Nel Winter Meeting organizzato di recente da Snami in Alto Adige, a Carezza, durante lo svolgimento della Scuola Quadri, è stata anche posta l’attenzione sulle recenti dichiarazioni del Ministro della Salute, in particolare sulla necessità "di incentivare i cittadini a contattare il medico di famiglia prima di recarsi al Pronto soccorso”. 

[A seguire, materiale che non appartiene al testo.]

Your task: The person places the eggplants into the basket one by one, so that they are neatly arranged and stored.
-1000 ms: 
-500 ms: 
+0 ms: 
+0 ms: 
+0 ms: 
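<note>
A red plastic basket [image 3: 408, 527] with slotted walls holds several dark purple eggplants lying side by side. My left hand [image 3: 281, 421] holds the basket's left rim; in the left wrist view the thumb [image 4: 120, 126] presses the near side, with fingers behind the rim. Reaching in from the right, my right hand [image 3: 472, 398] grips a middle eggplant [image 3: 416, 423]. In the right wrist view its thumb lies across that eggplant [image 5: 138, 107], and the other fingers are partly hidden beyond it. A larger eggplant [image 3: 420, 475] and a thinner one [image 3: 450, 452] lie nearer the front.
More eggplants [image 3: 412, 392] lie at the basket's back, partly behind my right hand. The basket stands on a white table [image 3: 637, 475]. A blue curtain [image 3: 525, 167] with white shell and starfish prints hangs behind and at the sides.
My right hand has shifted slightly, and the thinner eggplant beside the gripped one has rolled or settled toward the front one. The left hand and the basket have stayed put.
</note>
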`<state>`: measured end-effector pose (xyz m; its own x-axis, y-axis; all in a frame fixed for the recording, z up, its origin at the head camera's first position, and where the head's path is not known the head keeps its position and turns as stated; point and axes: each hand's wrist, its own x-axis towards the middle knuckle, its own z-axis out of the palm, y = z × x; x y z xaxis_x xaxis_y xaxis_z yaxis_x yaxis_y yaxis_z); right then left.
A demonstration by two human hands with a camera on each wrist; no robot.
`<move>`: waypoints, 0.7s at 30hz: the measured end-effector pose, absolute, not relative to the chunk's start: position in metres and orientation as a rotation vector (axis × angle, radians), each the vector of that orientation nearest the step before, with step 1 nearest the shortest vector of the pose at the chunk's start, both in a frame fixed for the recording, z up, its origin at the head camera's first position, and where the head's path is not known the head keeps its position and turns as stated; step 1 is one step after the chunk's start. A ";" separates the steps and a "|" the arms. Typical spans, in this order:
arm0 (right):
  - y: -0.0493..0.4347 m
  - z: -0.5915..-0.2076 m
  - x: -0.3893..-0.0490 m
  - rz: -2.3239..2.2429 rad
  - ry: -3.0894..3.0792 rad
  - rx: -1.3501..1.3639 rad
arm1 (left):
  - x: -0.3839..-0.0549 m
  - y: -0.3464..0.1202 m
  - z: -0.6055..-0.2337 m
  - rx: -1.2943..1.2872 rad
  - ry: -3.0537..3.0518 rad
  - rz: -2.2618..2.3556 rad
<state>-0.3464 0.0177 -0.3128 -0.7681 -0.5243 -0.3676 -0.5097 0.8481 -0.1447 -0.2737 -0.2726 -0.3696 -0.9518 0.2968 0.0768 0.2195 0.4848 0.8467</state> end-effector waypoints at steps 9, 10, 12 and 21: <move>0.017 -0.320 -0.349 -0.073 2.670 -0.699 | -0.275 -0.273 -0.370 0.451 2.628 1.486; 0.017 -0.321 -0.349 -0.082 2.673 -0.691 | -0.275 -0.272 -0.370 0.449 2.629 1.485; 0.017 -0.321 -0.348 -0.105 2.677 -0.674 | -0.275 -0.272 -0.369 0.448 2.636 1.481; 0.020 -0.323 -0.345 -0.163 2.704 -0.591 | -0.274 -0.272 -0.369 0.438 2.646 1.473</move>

“Durante il meeting abbiamo tenuto a evidenziare  - precisa Testa - che il medico di famiglia si occupa di cronicità mentre i Pronto soccorso devono prendere in carico l’emergenza urgenza. Sono due percorsi separati e distinti che non devono sovrapporsi ed è quindi necessario non fare confusione e chiarire ai cittadini le modalità di accesso ai servizi del Sistema Sanitario Nazionale. Se i Pronto soccorso  sono intasati di cittadini anche con influenza la colpa non è certo dei medici di medicina generale, che sono sempre a disposizione, ma dalla scarsa adesione ai cittadini alla vaccinazione antinfluenzale ed ancor di più delle istituzioni che latitano sul corretto utilizzo dei servizi sanitari da parte dei pazienti. Basterebbe semplicemente far pagare a tutti un ticket congruo, indipendentemente dal reddito, per disciplinare meglio il prezioso utilizzo di un servizio essenziale”.